A more specialized definition of state is used for computer programs that operate serially or sequentially on streams of data, such as parsers, firewalls, communication protocols and encryption. Serial programs operate on the incoming data characters or packets sequentially, one at a time. In some of these programs, information about previous data characters or packets received is stored in variables and used to affect the processing of the current character or packet. This is called a stateful protocol and the data carried over from the previous processing cycle is called the state. In others, the program has no information about the previous data stream and starts fresh with each data input; this is called a stateless protocol.

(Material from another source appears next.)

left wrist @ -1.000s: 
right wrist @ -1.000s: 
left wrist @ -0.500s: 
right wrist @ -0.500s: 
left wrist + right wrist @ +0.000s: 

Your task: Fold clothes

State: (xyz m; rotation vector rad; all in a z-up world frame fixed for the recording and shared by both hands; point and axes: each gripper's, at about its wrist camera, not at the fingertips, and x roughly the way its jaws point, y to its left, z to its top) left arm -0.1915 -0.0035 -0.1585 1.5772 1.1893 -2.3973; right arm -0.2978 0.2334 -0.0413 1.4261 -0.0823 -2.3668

Imperative programming is a programming paradigm (way of designing a programming language) that describes computation in terms of the program state, and of the statements which change the program state. Changes of state are implicit, managed by the program runtime, so that a subroutine has visibility of the changes of state made by other parts of the program, known as side effects.

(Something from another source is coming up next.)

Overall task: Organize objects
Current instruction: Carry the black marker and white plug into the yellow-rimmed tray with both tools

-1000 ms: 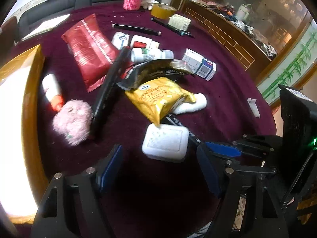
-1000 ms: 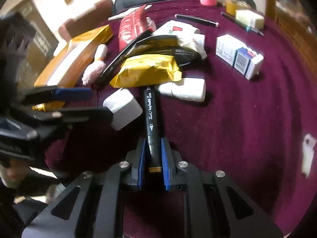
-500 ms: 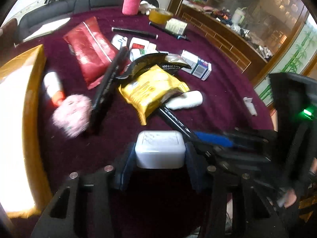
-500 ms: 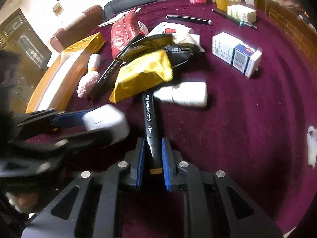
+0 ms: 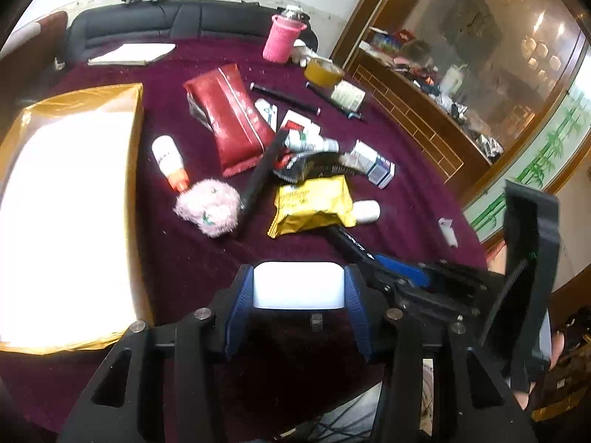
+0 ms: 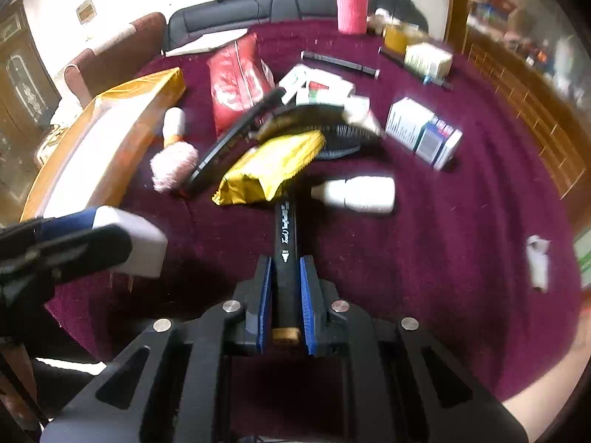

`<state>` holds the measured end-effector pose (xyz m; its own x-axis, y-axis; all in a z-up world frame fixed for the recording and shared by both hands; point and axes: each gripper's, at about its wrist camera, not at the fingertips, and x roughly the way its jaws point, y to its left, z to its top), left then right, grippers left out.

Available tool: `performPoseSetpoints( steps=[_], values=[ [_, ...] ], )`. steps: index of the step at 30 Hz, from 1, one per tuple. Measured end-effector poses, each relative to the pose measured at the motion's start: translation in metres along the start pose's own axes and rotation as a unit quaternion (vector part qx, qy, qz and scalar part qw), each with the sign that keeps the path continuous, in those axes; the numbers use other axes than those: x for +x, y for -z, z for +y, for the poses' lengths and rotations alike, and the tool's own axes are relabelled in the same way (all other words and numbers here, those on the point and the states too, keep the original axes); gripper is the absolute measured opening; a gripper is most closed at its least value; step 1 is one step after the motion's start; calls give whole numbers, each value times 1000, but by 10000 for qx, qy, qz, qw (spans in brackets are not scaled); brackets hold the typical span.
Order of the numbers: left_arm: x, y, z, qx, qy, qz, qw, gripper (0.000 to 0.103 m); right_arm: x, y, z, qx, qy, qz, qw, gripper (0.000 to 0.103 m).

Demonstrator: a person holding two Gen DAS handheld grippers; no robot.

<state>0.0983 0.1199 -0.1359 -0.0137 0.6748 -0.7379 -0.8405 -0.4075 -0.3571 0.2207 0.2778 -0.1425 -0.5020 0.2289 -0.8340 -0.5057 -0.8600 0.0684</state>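
The left gripper (image 5: 299, 288) has its blue fingers (image 5: 236, 302) pressed on both sides of a white plastic plug block (image 5: 298, 285) — it is held up off the dark red tablecloth (image 6: 443, 258), near the table's front edge, and its metal prongs hang down. The right gripper (image 6: 287, 291) pinches a black marker pen (image 6: 285, 247) by its back end. The pen's far tip is tucked under a crinkly yellow foil packet (image 6: 271, 164) in the middle of the table. Just beside the packet lies a white plastic bottle (image 6: 356, 193) on its side. A fluffy pink puff (image 5: 208, 206) sits near the left edge, next to a big gold cardboard box (image 5: 66, 199). A shiny red pouch (image 5: 227, 120) lies farther back — and a pink cup (image 5: 282, 37) stands at the far edge.
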Motion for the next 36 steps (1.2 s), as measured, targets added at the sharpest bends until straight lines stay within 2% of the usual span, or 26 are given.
performPoseSetpoints(
  steps=[7,16,22,26,31,36],
  values=[
    [-18,1,-14,2,25,-255,9997,44,-24,-5,17,-14,150,-278,9995,12],
    [-35,-3,-5,-264,203,-394,9987,44,-29,1,35,56,-118,-201,9997,12],
    [-46,-13,23,-599,148,-547,9966,44,-24,-6,39,247,-483,-103,9985,13],
    [-57,-19,46,-881,-9,-683,9938,44,-11,-17,44,518,-1195,117,9914,13],
    [-68,-23,78,-1235,-268,-764,9890,44,-12,-21,53,720,-1251,67,9895,13],
    [-72,-25,101,-1471,-474,-815,9846,44,-17,-35,55,768,-1537,-71,9851,13]
  ],
)
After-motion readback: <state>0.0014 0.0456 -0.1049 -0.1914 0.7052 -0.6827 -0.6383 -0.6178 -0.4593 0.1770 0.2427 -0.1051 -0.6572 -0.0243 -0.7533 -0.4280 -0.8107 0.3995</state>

Object-oriented programming attempts to improve on the imperative and procedural programming paradigms by encapsulating related state (and behavior) within objects. The state of an object is often hidden in an attempt to isolate it from other objects and reduce coupling. State that is hidden in this way is often referred to as the "internal state" of the object.

In declarative programming languages, the program describes the desired results and doesn't specify changes to the state directly.

In functional programming, state is usually represented with temporal logic as explicit variables that represent the program state at each step of a program execution: a state variable is passed as an input parameter of a state-transforming function, which returns the updated state as part of its return value. A pure functional subroutine only has visibility of changes of state represented by the state variables in its scope.

==Finite-state machines==
The output of a sequential circuit or computer program at any time is completely determined by its current inputs and current state. Since each binary memory element has only two possible states, 0 or 1, the total number of different states a circuit can assume is finite, and fixed by the number of memory elements. If there are N binary memory elements, a digital circuit can have at most 2^{N} distinct states. The concept of state is formalized in an abstract mathematical model of computation called a finite-state machine, used to design both sequential digital circuits and computer programs.

==Examples==
An example of an everyday device that has a state is a television set. To change the channel of a TV, the user usually presses a channel up or channel down button on the remote control, which sends a coded message to the set. In order to calculate the new channel that the user desires, the digital tuner in the television must have stored in it the number of the current channel it is on. It then adds one or subtracts one from this number to get the number for the new channel, and adjusts the TV to receive that channel. This new number is then stored as the current channel. Similarly, the television also stores a number that controls the level of volume produced by the speaker. Pressing the volume up or volume down buttons increments or decrements this number, setting a new level of volume. Both the current channel and current volume numbers are part of the TV's state. They are stored in non-volatile memory, which preserves the information when the TV is turned off, so when it is turned on again, the TV will return to its previous station and volume level.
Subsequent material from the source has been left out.